Na Escola Estadual Professor Francisco Alves Brizola, os alunos do grêmio estão fazendo lives semanais para manter os estudantes conectados.
A presidente do grêmio, Letícia Santos, conta que havia uma preocupação sobre a participação dos demais estudantes nas aulas e por isso eles resolveram fazer uma pesquisa sobre quais eram suas maiores dificuldades.
Nesta pesquisa foi constatado que o acúmulo de atividades não realizadas acabava desmotivando os alunos a participarem das aulas.
Em função disso, foi sugerido que os professores realizassem lives com o intuito de manter a interação entre os seus estudantes, que se assemelha a de uma aula convencional.
"Atualmente, as lives via google meet são realizadas semanalmente e têm trazido bons resultados. Uma live que os alunos gostaram bastante foi de genética, intitulada 'Variações das Leis de Mendel', cuja habilidade era elaborar e testar hipóteses sobre composição genética de indivíduos e sobre herança, aplicando as ideias de Mendel", afirmou a coordenadora da escola, Marina Artioli.
PROFESSOR
Na Escola Estadual Walter Barreto Melchert, o professor de matemática Paulo Viero tem realizado as aulas mediadas por tecnologia e acompanhado quem está deixando de fazer as atividades.
Para isso, o docente mantém contato com os alunos pelas redes sociais para saber se estão com dificuldades e quando necessário vai até a casa deles e empresta o próprio celular.

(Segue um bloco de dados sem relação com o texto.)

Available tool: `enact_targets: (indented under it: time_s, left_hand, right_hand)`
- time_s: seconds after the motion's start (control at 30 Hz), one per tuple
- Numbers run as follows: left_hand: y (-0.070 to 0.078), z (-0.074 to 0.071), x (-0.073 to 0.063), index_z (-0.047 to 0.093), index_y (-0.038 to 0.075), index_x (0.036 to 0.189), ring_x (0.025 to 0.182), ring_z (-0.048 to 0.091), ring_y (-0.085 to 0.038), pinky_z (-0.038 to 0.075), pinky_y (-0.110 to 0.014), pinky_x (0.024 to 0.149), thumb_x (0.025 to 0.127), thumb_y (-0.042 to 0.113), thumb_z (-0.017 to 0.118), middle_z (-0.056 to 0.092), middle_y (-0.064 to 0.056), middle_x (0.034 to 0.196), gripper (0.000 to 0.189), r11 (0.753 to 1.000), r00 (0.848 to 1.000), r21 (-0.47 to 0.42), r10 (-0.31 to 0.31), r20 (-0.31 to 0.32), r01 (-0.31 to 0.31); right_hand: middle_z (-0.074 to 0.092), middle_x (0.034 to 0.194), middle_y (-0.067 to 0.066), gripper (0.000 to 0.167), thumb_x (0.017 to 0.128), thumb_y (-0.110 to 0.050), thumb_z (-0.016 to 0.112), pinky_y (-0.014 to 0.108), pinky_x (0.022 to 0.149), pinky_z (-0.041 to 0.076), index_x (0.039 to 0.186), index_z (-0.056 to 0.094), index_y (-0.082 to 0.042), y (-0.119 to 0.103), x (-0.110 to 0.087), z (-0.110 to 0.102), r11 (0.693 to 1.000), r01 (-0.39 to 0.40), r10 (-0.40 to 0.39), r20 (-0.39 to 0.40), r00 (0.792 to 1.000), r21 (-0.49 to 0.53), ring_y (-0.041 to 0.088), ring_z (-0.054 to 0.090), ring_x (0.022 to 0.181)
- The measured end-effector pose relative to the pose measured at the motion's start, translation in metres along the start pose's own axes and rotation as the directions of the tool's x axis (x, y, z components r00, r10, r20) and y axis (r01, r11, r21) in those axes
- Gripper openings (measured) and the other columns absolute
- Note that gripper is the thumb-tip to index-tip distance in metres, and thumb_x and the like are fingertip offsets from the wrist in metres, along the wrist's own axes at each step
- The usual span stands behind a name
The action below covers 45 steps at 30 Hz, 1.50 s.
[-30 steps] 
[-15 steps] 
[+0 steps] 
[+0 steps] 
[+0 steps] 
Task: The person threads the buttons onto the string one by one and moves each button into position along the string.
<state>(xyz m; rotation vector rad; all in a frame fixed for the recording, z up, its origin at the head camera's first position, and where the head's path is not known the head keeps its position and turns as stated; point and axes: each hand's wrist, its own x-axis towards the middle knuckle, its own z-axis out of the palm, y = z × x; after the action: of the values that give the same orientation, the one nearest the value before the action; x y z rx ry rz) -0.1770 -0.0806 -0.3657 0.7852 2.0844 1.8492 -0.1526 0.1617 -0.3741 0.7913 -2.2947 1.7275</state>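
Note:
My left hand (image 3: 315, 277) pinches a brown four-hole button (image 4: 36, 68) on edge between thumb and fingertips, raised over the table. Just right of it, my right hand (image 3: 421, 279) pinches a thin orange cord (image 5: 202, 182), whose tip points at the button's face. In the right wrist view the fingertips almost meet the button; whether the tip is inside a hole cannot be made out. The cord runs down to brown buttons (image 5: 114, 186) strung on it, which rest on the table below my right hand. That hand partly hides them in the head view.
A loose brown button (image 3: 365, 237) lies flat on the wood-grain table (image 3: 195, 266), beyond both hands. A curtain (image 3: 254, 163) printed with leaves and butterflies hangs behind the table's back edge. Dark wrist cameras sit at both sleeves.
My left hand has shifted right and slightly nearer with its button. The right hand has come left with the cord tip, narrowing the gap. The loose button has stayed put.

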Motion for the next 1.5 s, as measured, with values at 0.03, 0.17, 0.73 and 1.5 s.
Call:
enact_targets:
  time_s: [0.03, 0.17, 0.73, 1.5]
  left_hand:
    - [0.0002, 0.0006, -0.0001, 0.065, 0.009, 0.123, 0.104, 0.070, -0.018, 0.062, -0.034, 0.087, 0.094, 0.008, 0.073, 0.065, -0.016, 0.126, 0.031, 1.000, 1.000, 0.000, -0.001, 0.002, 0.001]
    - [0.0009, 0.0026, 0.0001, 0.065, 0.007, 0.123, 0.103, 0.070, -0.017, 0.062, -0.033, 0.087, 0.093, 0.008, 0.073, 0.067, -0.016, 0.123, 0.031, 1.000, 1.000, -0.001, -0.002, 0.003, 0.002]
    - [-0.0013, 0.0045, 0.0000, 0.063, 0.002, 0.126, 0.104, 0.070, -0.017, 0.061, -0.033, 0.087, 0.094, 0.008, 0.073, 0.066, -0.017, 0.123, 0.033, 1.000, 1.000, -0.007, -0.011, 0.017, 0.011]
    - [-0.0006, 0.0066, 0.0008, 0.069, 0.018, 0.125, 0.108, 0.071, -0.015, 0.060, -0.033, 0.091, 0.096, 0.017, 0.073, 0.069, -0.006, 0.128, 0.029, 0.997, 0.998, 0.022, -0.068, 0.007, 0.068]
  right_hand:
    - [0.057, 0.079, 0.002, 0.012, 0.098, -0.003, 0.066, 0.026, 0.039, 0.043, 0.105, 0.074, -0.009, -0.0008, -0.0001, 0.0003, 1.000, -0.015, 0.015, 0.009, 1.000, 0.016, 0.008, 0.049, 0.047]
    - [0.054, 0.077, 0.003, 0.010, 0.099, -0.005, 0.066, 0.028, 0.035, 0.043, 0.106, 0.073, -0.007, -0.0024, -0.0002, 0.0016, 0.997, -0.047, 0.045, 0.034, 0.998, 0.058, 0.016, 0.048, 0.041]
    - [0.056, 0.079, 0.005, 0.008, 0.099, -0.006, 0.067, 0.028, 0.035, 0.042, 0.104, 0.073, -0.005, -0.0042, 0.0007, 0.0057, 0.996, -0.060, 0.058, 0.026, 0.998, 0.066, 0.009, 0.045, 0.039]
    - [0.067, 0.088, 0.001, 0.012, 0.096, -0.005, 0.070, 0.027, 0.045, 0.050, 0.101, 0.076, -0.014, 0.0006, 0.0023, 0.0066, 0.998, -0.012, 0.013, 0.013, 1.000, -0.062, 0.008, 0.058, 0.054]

Em um dos casos, o professor relata que não conseguia falar com um estudante e passou a investigar algum contato até localizar o endereço atualizado da família.
O professor Paulo Viero conta que os alunos respondem muito bem ao trabalho que ele tem realizado nos últimos meses.
"Alguns alunos relatam que nunca tiveram essa atenção de nenhum professor e passam a se dedicar mais às aulas. E assim seguimos no que acredito ser o caminho certo pela educação dos alunos neste momento tão excepcional", relatou o docente.